Amylin said weekly diabetes shot Bydureon, launched in February, is gaining market share among influential physicians but expects the med’s profit margins to be low for some time.
Bydureon brought in $6.9 million in revenue in the first quarter, all of that from initial channel stocking. Amylin said that since the US launch, growth in the GLP-1 class of diabetes drugs has been 18% among high prescribers, a sign that bodes well for future revenues.
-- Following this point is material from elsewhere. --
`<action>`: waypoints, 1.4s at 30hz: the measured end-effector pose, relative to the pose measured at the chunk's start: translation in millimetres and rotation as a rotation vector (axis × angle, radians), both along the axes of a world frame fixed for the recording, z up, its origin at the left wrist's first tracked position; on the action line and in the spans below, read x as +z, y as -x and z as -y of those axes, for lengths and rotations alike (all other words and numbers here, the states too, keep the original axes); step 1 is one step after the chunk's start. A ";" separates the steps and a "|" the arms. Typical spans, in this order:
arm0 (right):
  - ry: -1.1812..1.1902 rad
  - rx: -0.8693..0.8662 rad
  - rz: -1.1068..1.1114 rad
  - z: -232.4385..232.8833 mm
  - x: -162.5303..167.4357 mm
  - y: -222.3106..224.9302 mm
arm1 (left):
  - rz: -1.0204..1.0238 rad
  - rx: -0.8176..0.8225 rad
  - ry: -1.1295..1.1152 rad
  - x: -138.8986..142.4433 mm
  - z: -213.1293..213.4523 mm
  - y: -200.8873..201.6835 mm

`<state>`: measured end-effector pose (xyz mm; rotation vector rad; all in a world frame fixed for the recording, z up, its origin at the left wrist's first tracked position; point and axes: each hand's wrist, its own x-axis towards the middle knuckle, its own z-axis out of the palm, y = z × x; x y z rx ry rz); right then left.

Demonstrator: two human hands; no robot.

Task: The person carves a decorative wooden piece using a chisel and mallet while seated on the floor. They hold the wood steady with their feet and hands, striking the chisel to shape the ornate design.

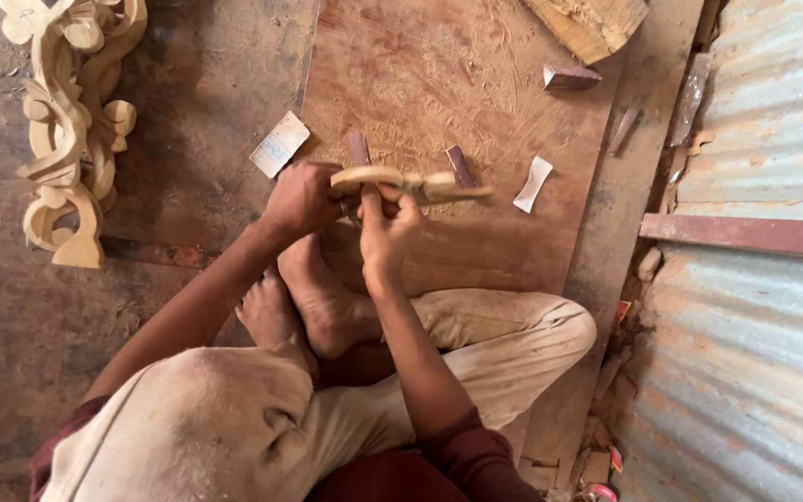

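The carved wooden piece [411, 183] is pale, curved and thin, tapering to a point, held just above the brown board [476, 84]. The left hand [301, 197] is clenched around its rounded end; the right hand [385, 228] pinches its middle. The fingers hide its underside, and its carved detail is blurred.

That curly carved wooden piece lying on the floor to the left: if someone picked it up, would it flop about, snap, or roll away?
The carved wooden piece looks stiff, being solid pale wood, so it probably would not flop. Its thin open scrolls seem fragile and might snap if lifted by one end. It lies flat and irregular on the floor, so it is unlikely to roll.
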<state>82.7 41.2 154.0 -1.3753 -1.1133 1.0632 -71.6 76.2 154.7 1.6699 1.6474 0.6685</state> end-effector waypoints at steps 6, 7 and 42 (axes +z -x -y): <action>-0.087 -0.008 -0.058 4.6 -1.4 1.3 | 0.063 0.021 -0.061 7.0 -1.6 0.1; -0.079 -0.011 -0.026 4.7 -2.0 0.5 | 0.071 0.006 -0.048 6.6 -2.1 0.4; 0.665 -0.016 -0.862 -4.5 12.9 -24.4 | 0.019 -0.048 -0.180 -20.7 7.5 4.4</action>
“What you’re seeing is a big swing towards GLP-1s in those physicians that we targeted at launch,” crowed Amylin president and CEO Daniel Bradbury during an earnings call this morning.
Amylin gained approval to sell the weekly version of GLP-1 drug exenatide in January, setting up a battle with Novo Nordisk’s once-daily injection Victoza (liraglutide). Amylin also markets a twice-a-day version of exenatide, Byetta.
The new drug is also taking market share, Amylin said, with total exenatide NRx share increasing from 41.9% to 45.5% since Bydureon’s launch. Byetta’s market share is declining at a pace similar to its erosion before Bydureon—its first-quarter sales slipped 9% vs. the fourth quarter of 2011, due to a 4% decline in prescriptions. Overall product revenues fell during the quarter, to $153.7 million from $165 million in fourth-quarter 2011.
Bydureon is priced higher than Byetta. “That having been said, because Byetta has been on the market for a while now, we have an extremely low cost of goods associated with Byetta,” said Bradbury. “We don’t expect to be getting close to optimum margins for Bydureon for some time.” He said that this is due to the fact that Bydureon is a somewhat more complicated product and that the firm pays a royalty to co-developer Alkermes, which stands to receive a $7-million milestone payment upon first commercial sale of Bydureon in the US.
In addition, as the third GLP-1 to market, this will “have some impact on the uptake curve,” cautioned Amylin chief commercial officer, Vince Mihalik, also during the call.
The firm took over full control for US marketing of the exenatide franchise from Eli Lilly in December. It’s handling domestic marketing alone. Efforts to secure a marketing partner outside the US, where commercial operations will transfer by December 2013, are ongoing, Bradbury said. Lilly launched Bydureon in the EU in the second half of 2011.
Pills vs. shots
Doctors view the GLP-1 product class as a way to confer weight-loss benefits in addition to controlling blood sugar, but they prescribe DPP-IV pills more, including Merck’s Januvia and AstraZeneca/Bristol-Myers Squibb’s Onglyza. The best-selling non-insulin diabetes therapy, Takeda’s TZD pill Actos, is expected to lose patent exclusivity in August.
Analysts have said that the key to Amylin’s ability to capitalize on having exenatide all to itself will be whether it can move beyond a mostly niche GLP-1 patient base—affluent people unable to control their weight.
High-prescribing endocrinologists and key primary care physicians, about 50-70,000 doctors, were initially targeted by Amylin’s 650-person sales staff. “Our focus is on endocrinologists to build a solid base,” said Mihalik. Its analysis of early Bydureon prescriptions suggests that this targeting approach is working.
The majority of prescriptions for the medicine have been “new to the class, as opposed to patients shifting from another GLP-1 option,” he noted.
Amylin said a Bydureon pen delivery device is in development and is on track for launch in late 2012 or early 2013.